**The problem**:
Output nothing but the lines from the one holding "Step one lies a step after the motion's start" to the end of the listing. Reproduce them exactly, without the pictures.

**Data provided**:
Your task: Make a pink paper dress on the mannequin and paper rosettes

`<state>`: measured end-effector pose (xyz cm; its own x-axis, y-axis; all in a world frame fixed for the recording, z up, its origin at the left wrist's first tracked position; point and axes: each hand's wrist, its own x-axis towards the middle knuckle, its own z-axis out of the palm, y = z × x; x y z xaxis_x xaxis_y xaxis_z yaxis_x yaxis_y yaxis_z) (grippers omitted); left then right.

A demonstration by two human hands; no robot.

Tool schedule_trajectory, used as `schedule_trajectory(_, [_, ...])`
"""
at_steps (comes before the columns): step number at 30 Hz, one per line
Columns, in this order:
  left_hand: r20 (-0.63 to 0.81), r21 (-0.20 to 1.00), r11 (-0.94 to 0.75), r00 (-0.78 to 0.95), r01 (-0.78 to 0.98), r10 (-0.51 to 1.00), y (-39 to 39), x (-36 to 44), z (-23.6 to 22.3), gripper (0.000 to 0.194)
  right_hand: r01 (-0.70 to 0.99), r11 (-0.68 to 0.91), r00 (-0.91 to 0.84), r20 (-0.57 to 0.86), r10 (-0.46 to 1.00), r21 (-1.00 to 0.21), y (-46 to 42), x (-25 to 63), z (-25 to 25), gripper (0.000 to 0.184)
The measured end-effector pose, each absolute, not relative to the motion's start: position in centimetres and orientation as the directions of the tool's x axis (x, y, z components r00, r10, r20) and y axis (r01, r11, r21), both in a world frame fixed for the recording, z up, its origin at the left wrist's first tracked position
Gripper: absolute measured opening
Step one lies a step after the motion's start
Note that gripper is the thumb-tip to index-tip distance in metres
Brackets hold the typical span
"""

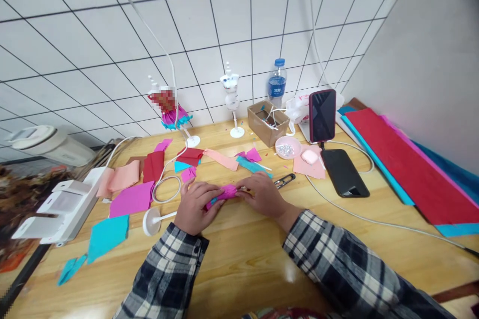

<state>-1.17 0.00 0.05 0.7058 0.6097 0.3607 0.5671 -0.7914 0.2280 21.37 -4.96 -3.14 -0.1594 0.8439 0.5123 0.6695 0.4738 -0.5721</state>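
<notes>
**Head view: both hands clamped on a magenta paper wrap at the centre of the frame**

From my remote seat, I read the step in hand as shaping or fastening the magenta crepe paper [228, 191] around a miniature dress form [151, 222], which lies on its side with its white base left of centre. My left hand [197, 204] grips the wrap, thumb below and fingers above; my right hand [258, 192] pinches its right end. The hands are close together, and the fingers hide most of the form's body.

As I judge it, the next move calls for a steady left grip while the right fingertips press or gather the paper, gently enough not to tear it.

Containers sit right of upper centre. A cardboard box [260, 127] holds white strips and blue bits; I can't make out the rest. Just below its right corner, a pink bowl [288, 139] holds silvery beads [286, 150]. Behind the box, a blue-capped bottle [277, 87] stands upright, its fill level unclear. Whatever the white plastic bag [297, 107] holds, I can't tell.
</notes>
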Motion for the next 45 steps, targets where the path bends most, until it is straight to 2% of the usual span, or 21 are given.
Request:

**Solution**:
Step one lies a step after the motion's start
Note that gripper is the thumb-tip to index-tip distance in metres
Brackets hold the typical span
"""


<state>-1.17 0.00 0.05 0.7058 0.6097 0.3607 0.5671 -0.7914 0.2280 21.37 -4.96 -3.14 -0.1594 0.8439 0.5123 0.6695 0.4738 -0.5721</state>
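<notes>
**Head view: both hands clamped on a magenta paper wrap at the centre of the frame**

From my remote seat, I read the step in hand as shaping or fastening the magenta crepe paper [228, 191] around a miniature dress form [151, 222], which lies on its side with its white base left of centre. My left hand [197, 204] grips the wrap, thumb below and fingers above; my right hand [258, 192] pinches its right end. The hands are close together, and the fingers hide most of the form's body.

As I judge it, the next move calls for a steady left grip while the right fingertips press or gather the paper, gently enough not to tear it.

Containers sit right of upper centre. A cardboard box [260, 127] holds white strips and blue bits; I can't make out the rest. Just below its right corner, a pink bowl [288, 139] holds silvery beads [286, 150]. Behind the box, a blue-capped bottle [277, 87] stands upright, its fill level unclear. Whatever the white plastic bag [297, 107] holds, I can't tell.
</notes>
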Motion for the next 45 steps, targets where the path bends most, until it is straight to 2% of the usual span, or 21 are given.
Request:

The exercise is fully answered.